When religious Jews are asked, how are you? they often respond with “Baruch Hashem”, literally meaning, ‘praised be G-d’ or ‘thank G-d’. Turns out, in the Torah this construct is used largely by non-Jews, including, in this week’s Torah portion, no other than Moses’ father in Law, Yitro:
וַיֹּאמֶר֮ יִתְרוֹ֒ בָּר֣וּךְ ה’ אֲשֶׁ֨ר הִצִּ֥יל אֶתְכֶ֛ם מִיַּ֥ד מִצְרַ֖יִם וּמִיַּ֣ד פַּרְעֹ֑ה אֲשֶׁ֤ר הִצִּיל֙ אֶת־הָעָ֔ם מִתַּ֖חַת יַד־מִצְרָֽיִם׃
“Blessed be the LORD,” Jethro said, “who delivered you from the Egyptians and from Pharaoh, and who delivered the people from under the hand of the Egyptians.
Long before him, came Malki-tzedek, the king of Shalem (Genesis 14:19-20); Abraham’s servant upon meeting Rebecca (24:27); Lavan, upon seeing Rebecca’s newly acquired jewelry and the servant standing outside (24:31), and Avimelech to Yitzchak, after settling the disputes over the wells and recognizing Yitzchak’s greatness (36:29), all using the same term or a slight variation.
The Talmud, and especially the Tractate of Avoda Zara, which is currently read at daf yomi, constantly wonders, where is the line between “me” and ”the other”? what can we do together that maintain each identity and what is it that blurs it? What kind of businesses, festivities, interactions? And the answers fluctuate with time, safety, economy, general needs and more.
Yitro, “Kohen Midyan” – the Midyanite priest – introduces this complexity. The sages describe him as someone who tried every idolatrous practice available. He is also Moses’ father in law. The grandfather of Moses’ (and Tzipora’s) children. And knowledgeable in organizational management.
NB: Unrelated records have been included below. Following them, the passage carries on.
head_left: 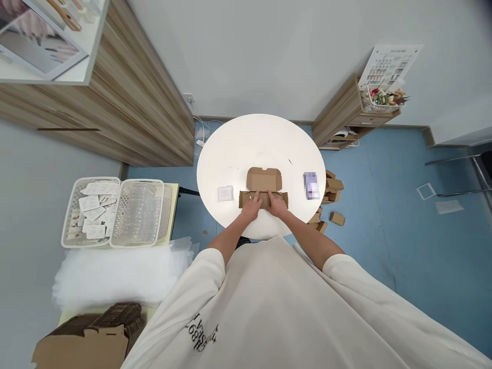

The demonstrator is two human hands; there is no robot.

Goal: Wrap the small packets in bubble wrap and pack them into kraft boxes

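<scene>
A brown cardboard box (264,179) lies on the round white table (261,138), its lid flap raised away from me and its side flaps spread out. My left hand (251,207) grips the left part of the box's near side, with the index finger reaching inward. On the right part of that side, my right hand (277,206) holds on in much the same way. The undersides of both hands are hidden. Left of the box is a clear, flat packet (225,193); a purple package (311,185), blurred, sits near the table's right edge.
At left, a white basket of cards (94,210) adjoins a basket of clear plastic cases (140,212). Below are white translucent sheets (119,274) and stacked flat cardboard (84,341). Small brown boxes (333,187) lie on the floor right of the table, near a wooden cabinet (342,110).
</scene>
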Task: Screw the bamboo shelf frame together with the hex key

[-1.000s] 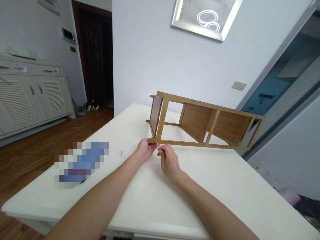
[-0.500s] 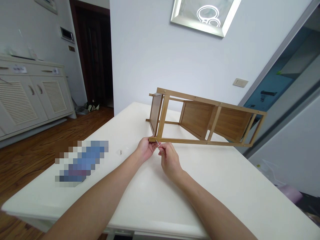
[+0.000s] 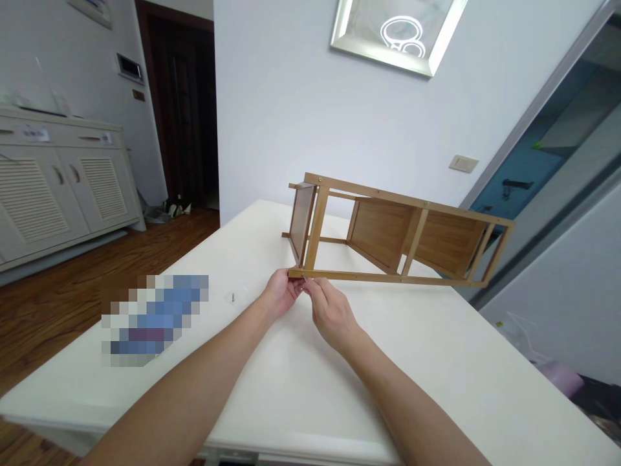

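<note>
A wooden shelf rack point(image 3: 373, 275) lies on its side on the white table point(image 3: 291, 388), with slatted rails and several panels. My left hand point(image 3: 284, 291) grips the near lower corner of its frame, fingers curled beneath the rail. Close beside it, my right hand point(image 3: 332, 310) is closed in a pinch on a thin metal hex key point(image 3: 305, 278), mostly hidden by the fingers, held at the near rail's left end. To the left of my left hand lies a small screw point(image 3: 233, 298) on a clear plastic scrap.
A pixelated blue item point(image 3: 165, 317) lies on the table's left side. The wall with a framed picture point(image 3: 383, 39) rises behind the rack. At far left stands a louvred white cabinet point(image 3: 63, 188), near a dark doorway point(image 3: 182, 116).
My right hand has shifted slightly left and turned, bringing its fingertips closer to my left hand and covering more of the hex key. The rack stays in place.
</note>
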The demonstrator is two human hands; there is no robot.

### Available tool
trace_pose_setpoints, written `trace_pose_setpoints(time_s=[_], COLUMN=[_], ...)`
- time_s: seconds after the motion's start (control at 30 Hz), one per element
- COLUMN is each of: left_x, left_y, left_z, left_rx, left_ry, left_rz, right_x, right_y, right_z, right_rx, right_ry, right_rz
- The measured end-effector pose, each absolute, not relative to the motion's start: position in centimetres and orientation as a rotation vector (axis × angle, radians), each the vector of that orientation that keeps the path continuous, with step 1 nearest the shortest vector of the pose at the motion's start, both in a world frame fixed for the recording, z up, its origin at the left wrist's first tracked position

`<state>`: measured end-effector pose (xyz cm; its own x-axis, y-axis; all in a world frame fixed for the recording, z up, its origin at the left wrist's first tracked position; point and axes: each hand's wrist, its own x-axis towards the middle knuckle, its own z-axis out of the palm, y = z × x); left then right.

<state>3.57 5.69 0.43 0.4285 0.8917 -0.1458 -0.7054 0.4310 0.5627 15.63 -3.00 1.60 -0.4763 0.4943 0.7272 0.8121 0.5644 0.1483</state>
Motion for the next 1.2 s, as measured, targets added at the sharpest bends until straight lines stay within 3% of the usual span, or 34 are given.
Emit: trace_pose_setpoints(time_s=[1.2], left_x=[3.86], left_y=[5.33], left_z=[0.76], left_rx=[0.451], left_ry=[0.466], left_rz=[0.991], right_x=[15.18], right_y=[-3.82], right_z=[2.35], right_rx=[-1.057], right_ry=[-2.096], right_rz=[-0.751])
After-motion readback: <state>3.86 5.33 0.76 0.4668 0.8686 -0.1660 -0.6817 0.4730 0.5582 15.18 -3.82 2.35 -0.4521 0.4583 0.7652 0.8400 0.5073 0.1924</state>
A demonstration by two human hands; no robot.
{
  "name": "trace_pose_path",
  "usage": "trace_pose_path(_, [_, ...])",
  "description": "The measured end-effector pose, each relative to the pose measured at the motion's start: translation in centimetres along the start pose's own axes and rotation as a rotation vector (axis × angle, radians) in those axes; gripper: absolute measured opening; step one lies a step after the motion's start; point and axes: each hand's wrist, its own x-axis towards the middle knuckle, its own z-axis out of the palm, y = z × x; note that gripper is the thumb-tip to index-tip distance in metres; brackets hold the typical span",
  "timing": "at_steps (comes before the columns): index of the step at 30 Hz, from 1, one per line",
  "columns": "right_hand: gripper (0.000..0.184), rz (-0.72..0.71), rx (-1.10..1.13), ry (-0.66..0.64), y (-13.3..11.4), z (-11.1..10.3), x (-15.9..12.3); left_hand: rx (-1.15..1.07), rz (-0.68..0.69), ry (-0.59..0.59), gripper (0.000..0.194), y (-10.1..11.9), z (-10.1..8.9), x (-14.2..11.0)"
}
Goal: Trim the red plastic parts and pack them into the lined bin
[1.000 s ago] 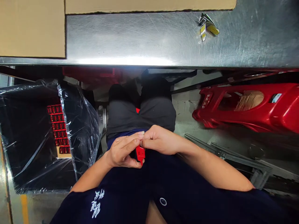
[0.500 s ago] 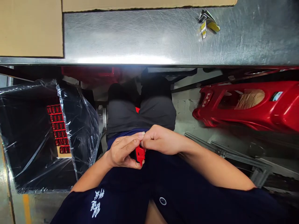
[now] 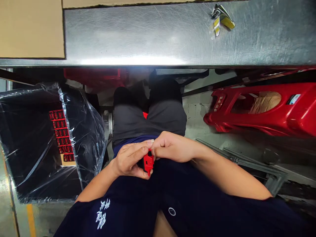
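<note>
Above my lap, my left hand [image 3: 129,160] is closed around a small red plastic part [image 3: 148,163] with a black section, fingers over its far end and thumb side under its near end. The part has a small dark slot in its face. Its exact kind does not show. My right hand [image 3: 170,147] is curled shut at the part's far end, its thumb beside the red edge. The right fingertips meet the left ones, and whatever lies in that pinch is hidden.
On my left stands a bin lined with clear plastic [image 3: 84,131], with rows of red and black parts [image 3: 60,133] inside. Ahead is a metal table [image 3: 123,36] bearing cardboard [image 3: 32,29] and a yellow-and-metal item [image 3: 223,21]. A red plastic stool [image 3: 266,121] lies to the right.
Slightly more of the red part's far end shows, with a dark square beside my right thumb. Both hands stay nearly in place; the view has shifted a little.
</note>
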Motion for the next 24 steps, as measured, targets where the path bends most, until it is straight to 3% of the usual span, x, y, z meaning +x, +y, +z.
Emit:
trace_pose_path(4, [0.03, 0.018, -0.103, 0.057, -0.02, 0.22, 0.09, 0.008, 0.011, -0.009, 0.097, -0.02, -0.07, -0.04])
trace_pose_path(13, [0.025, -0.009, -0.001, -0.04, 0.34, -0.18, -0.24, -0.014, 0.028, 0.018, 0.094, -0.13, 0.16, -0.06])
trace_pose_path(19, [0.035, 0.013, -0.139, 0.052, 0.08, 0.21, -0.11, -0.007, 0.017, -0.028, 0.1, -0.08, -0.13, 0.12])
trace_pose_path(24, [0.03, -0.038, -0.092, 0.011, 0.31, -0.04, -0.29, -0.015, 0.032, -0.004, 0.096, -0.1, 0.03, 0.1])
We are so used to the story that we might miss the “wow”: The person who talks to G-d directly at any given moment, who will be the only one to speak with G-d “face to face”, in order to care for G-d’s people better is – not only getting but – taking advice from his non-Jewish father in law.
G-d and the Children of Israel are often compared to a couple. If so, we might notice that between their “date” at the Splitting of the Sea – everything done to impress and “open up” a new relationship – and their “wedding” at Mt. Sinai – a much more calculate, mature move, with a detailed contract at hand – there is a “dance”. And even music; music which can be “seen” (Exodus 20:15)!
Moses goes up the mountain (19:3). Then down to gather the people (19:7). The people approach as close as possible (19:12)– they should want to be closer and closer. After all, what could be better then being with G-d? But they are given a limit, and warned not to go up any closer. Then Moses goes down again (19:14). Then G-d comes down on Mt. Sinai (19:20), and calls Moses to come up. Moses goes up (19:20) only to be told: go down (19:21), and then: “And G-d said to him [Moses]: Go down and come up again”… (19:24)…
Then and now, there is a constant dance between us and Hashem: when we draw too near, He (for lack of a better pronoun) “withdraws”. If we back-up, we allow “Him” more space to expand and come near us, but then we also feel more remote. Which makes us draw near, as we want to be really really close, but we can only get so close. Then we must catch our breath, and… back up a bit. Which allows G-d more room…
Where are we supposed to be? Close? Closer? Far? How far?
And I think we’re supposed to be “dancing”. For one, we’re expected to be in motion. Too close is like near an endless burning sun. Too far, is cold, lonely, and lifeless. The Torah suggests neither. It tells a love story, and as such, it is fitting to be accompanied – by a dance.